## [What the task requires]
Return the full listing unchanged, excluding any images it contains.
»»
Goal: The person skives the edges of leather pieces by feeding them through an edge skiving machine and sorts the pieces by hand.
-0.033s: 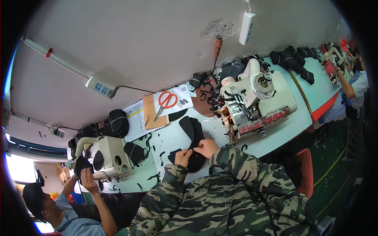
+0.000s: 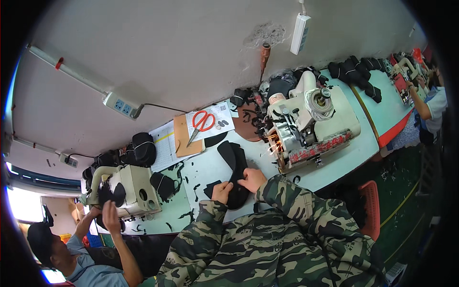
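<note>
Black curved fabric pieces [image 2: 235, 160] lie partly overlapping on the white table in front of me. My left hand [image 2: 221, 192] is closed on the lower left part of this black fabric, thumb on top. From the right, my right hand [image 2: 253, 180] pinches the fabric's edge, its thumb toward my left thumb. My fingertips hide exactly how the layers meet. Just right of my hands stands a white sewing machine [image 2: 337, 112] with a coil of white cord on top.
Orange-handled scissors [image 2: 203, 122] lie on papers and a brown card [image 2: 181, 136] behind my hands. At left, a co-worker's hands [image 2: 111, 217] hold black fabric beside another sewing machine [image 2: 136, 191]. A red basket [image 2: 372, 210] stands at my right. Black bundles [image 2: 165, 185] and scraps lie about.
My thumbs have drawn slightly apart on the black fabric. The co-worker's raised hand has shifted a little lower, and the black fabric there has moved.
</note>
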The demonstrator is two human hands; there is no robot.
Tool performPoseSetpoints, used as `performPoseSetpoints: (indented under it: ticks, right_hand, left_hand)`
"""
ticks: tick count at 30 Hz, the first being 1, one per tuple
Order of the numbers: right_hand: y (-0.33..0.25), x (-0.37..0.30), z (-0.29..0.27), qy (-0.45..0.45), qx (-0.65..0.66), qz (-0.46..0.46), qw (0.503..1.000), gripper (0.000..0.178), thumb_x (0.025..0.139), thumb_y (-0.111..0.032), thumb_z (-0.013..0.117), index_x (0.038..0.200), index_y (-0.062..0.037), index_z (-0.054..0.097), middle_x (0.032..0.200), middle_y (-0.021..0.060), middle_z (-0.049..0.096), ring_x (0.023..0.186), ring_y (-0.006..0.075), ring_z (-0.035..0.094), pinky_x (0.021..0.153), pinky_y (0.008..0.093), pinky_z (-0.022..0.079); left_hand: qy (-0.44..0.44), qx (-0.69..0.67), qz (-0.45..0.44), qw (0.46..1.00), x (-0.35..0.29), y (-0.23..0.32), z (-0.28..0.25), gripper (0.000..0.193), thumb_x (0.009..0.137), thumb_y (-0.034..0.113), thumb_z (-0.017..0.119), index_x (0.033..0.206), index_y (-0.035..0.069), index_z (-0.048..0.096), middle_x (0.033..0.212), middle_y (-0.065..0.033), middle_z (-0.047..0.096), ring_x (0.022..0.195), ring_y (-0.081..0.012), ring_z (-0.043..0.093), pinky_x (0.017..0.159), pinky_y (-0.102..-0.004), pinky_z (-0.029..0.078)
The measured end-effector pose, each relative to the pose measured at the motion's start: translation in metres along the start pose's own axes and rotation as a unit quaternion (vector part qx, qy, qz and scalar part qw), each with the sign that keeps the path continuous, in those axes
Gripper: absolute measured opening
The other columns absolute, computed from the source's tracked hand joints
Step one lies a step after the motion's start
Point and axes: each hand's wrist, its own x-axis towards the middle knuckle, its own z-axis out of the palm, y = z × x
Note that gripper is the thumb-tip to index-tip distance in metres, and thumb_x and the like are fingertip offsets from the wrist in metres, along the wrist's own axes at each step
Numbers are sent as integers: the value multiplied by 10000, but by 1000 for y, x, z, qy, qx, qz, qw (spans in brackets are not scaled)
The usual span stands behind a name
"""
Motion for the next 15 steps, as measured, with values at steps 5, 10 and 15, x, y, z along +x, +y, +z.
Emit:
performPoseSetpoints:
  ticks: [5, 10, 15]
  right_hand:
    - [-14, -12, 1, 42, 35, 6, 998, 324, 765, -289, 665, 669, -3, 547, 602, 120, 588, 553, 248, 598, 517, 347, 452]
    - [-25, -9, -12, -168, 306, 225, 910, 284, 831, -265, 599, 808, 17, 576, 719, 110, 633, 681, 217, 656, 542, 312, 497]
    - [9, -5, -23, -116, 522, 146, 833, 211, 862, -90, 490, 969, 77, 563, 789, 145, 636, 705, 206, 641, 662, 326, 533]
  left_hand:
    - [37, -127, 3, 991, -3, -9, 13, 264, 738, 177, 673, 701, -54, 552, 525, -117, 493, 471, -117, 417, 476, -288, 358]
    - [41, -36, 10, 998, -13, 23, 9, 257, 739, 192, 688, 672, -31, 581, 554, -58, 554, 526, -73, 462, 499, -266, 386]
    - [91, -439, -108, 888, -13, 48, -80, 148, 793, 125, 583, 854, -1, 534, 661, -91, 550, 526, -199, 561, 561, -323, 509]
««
## [Task answer]
Goal: The person skives the edges of leather pieces by feeding them through an edge skiving machine and sorts the pieces by hand.
-0.033s: 
+0.000s: 
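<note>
Black curved fabric pieces [image 2: 235, 160] lie partly overlapping on the white table in front of me. My left hand [image 2: 221, 192] is closed on the lower left part of this black fabric, thumb on top. From the right, my right hand [image 2: 253, 180] pinches the fabric's edge, its thumb toward my left thumb. My fingertips hide exactly how the layers meet. Just right of my hands stands a white sewing machine [image 2: 337, 112] with a coil of white cord on top.
Orange-handled scissors [image 2: 203, 122] lie on papers and a brown card [image 2: 181, 136] behind my hands. At left, a co-worker's hands [image 2: 111, 217] hold black fabric beside another sewing machine [image 2: 136, 191]. A red basket [image 2: 372, 210] stands at my right. Black bundles [image 2: 165, 185] and scraps lie about.
My thumbs have drawn slightly apart on the black fabric. The co-worker's raised hand has shifted a little lower, and the black fabric there has moved.
</note>
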The demonstrator is two human hands; there is no robot.
Tool performPoseSetpoints, used as `performPoseSetpoints: (indented under it: ticks, right_hand, left_hand)`
"""
ticks: tick count at 30 Hz, the first being 1, one per tuple
Order of the numbers: right_hand: y (-0.33..0.25), x (-0.37..0.30), z (-0.29..0.27), qy (-0.45..0.45), qx (-0.65..0.66), qz (-0.46..0.46), qw (0.503..1.000), gripper (0.000..0.178), thumb_x (0.025..0.139), thumb_y (-0.111..0.032), thumb_z (-0.013..0.117), index_x (0.038..0.200), index_y (-0.062..0.037), index_z (-0.054..0.097), middle_x (0.032..0.200), middle_y (-0.021..0.060), middle_z (-0.049..0.096), ring_x (0.023..0.186), ring_y (-0.006..0.075), ring_z (-0.035..0.094), pinky_x (0.021..0.153), pinky_y (0.008..0.093), pinky_z (-0.022..0.079); left_hand: qy (-0.44..0.44), qx (-0.69..0.67), qz (-0.45..0.44), qw (0.46..1.00), x (-0.35..0.29), y (-0.23..0.32), z (-0.28..0.25), gripper (0.000..0.193), thumb_x (0.009..0.137), thumb_y (-0.034..0.113), thumb_z (-0.017..0.119), index_x (0.033..0.206), index_y (-0.035..0.069), index_z (-0.048..0.096), middle_x (0.033..0.212), middle_y (-0.065..0.033), middle_z (-0.047..0.096), ring_x (0.022..0.195), ring_y (-0.081..0.012), ring_z (-0.043..0.093), pinky_x (0.017..0.159), pinky_y (-0.102..-0.004), pinky_z (-0.029..0.078)
The measured end-effector pose, each relative to the pose measured at the motion's start: translation in metres along the start pose's own axes and rotation as a unit quaternion (vector part qx, qy, qz and scalar part qw), each with the sign that keeps the path continuous, in those axes
Gripper: absolute measured opening
The other columns absolute, computed from the source's tracked hand joints
Step one lies a step after the motion's start
Point and axes: each hand's wrist, its own x-axis towards the middle knuckle, its own z-axis out of the palm, y = z × x
Note that gripper is the thumb-tip to index-tip distance in metres, and thumb_x and the like are fingertip offsets from the wrist in metres, along the wrist's own axes at each step
Numbers are sent as integers: the value multiplied by 10000, but by 1000 for y, x, z, qy, qx, qz, qw (spans in brackets are not scaled)
The usual span stands behind a name
"""
Motion for the next 15 steps, as measured, with values at steps 5, 10 and 15, x, y, z along +x, +y, +z.
Emit:
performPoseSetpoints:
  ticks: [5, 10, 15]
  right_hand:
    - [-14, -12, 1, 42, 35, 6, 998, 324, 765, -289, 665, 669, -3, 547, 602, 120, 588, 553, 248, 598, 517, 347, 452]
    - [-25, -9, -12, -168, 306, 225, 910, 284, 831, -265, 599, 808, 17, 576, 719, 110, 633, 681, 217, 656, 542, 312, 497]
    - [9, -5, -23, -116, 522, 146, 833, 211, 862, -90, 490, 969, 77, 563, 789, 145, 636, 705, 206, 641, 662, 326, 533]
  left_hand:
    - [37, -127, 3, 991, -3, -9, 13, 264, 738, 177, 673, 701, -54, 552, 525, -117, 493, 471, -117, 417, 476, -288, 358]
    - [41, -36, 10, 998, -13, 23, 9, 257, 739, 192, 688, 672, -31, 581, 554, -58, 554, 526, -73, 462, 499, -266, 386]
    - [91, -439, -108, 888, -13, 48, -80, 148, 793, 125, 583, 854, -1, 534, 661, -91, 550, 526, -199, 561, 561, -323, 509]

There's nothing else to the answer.